* [Task]:
Restate all data exactly. No images.

* [Listed records]:
##########

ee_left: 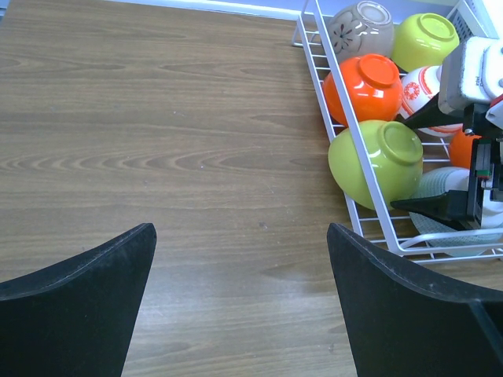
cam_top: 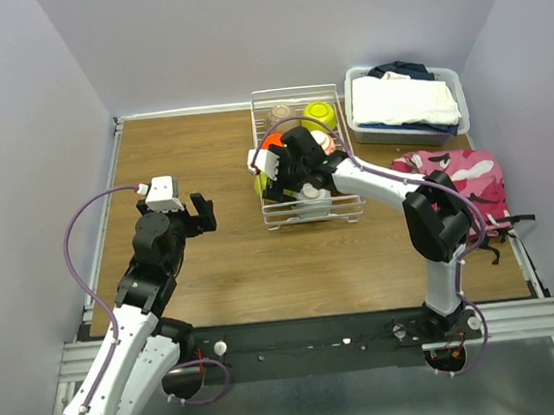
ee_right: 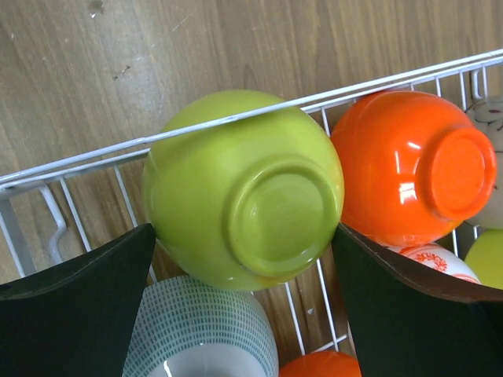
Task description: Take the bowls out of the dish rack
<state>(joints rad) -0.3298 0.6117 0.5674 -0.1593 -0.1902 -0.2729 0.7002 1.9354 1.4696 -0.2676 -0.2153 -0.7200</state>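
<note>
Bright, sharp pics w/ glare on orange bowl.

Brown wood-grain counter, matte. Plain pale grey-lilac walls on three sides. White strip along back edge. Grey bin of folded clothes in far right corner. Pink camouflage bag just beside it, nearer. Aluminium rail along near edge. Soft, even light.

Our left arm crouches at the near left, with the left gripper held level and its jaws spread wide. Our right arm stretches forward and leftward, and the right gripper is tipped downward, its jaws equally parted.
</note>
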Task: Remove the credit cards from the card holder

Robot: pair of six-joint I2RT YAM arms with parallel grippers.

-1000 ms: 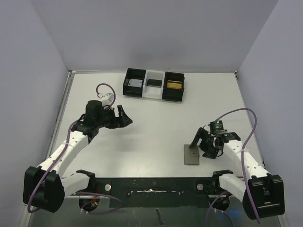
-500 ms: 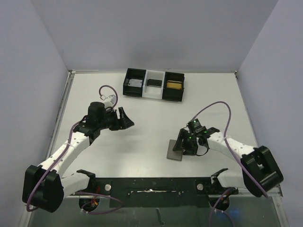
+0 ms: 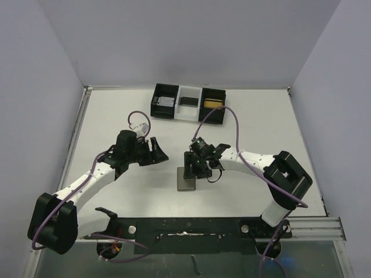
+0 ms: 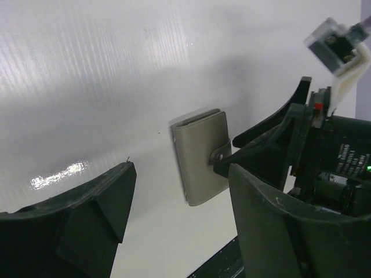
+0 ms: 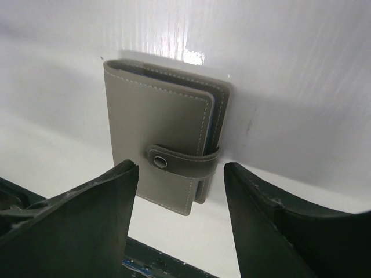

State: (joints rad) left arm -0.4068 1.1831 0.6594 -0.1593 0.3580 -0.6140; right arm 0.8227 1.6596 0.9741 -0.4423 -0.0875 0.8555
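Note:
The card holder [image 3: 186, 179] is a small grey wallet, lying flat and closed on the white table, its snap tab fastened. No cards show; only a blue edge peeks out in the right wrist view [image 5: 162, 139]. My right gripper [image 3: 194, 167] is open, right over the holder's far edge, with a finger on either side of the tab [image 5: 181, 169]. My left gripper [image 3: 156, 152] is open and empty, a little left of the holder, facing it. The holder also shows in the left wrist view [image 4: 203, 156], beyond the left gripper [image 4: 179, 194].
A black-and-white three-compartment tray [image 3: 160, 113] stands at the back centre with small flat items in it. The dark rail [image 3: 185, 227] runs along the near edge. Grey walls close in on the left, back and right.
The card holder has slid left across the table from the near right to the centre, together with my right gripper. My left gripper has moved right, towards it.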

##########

* [Result for this task]:
ee_left: 
cam_top: 
ee_right: 
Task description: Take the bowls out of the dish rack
<state>(joints rad) -0.3298 0.6117 0.5674 -0.1593 -0.1902 -0.2729 0.7002 1.9354 1.4696 -0.2676 -0.2153 -0.7200</state>
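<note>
Bright, sharp pics w/ glare on orange bowl.

Brown wood-grain counter, matte. Plain pale grey-lilac walls on three sides. White strip along back edge. Grey bin of folded clothes in far right corner. Pink camouflage bag just beside it, nearer. Aluminium rail along near edge. Soft, even light.

Our left arm crouches at the near left, with the left gripper held level and its jaws spread wide. Our right arm stretches forward and leftward, and the right gripper is tipped downward, its jaws equally parted.
</note>
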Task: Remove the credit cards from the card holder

Robot: pair of six-joint I2RT YAM arms with parallel grippers.

-1000 ms: 
-500 ms: 
+0 ms: 
+0 ms: 
+0 ms: 

State: (joints rad) left arm -0.4068 1.1831 0.6594 -0.1593 0.3580 -0.6140; right arm 0.8227 1.6596 0.9741 -0.4423 -0.0875 0.8555
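Note:
The card holder [image 3: 186, 179] is a small grey wallet, lying flat and closed on the white table, its snap tab fastened. No cards show; only a blue edge peeks out in the right wrist view [image 5: 162, 139]. My right gripper [image 3: 194, 167] is open, right over the holder's far edge, with a finger on either side of the tab [image 5: 181, 169]. My left gripper [image 3: 156, 152] is open and empty, a little left of the holder, facing it. The holder also shows in the left wrist view [image 4: 203, 156], beyond the left gripper [image 4: 179, 194].
A black-and-white three-compartment tray [image 3: 160, 113] stands at the back centre with small flat items in it. The dark rail [image 3: 185, 227] runs along the near edge. Grey walls close in on the left, back and right.
The card holder has slid left across the table from the near right to the centre, together with my right gripper. My left gripper has moved right, towards it.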

Nothing further remains in this exercise.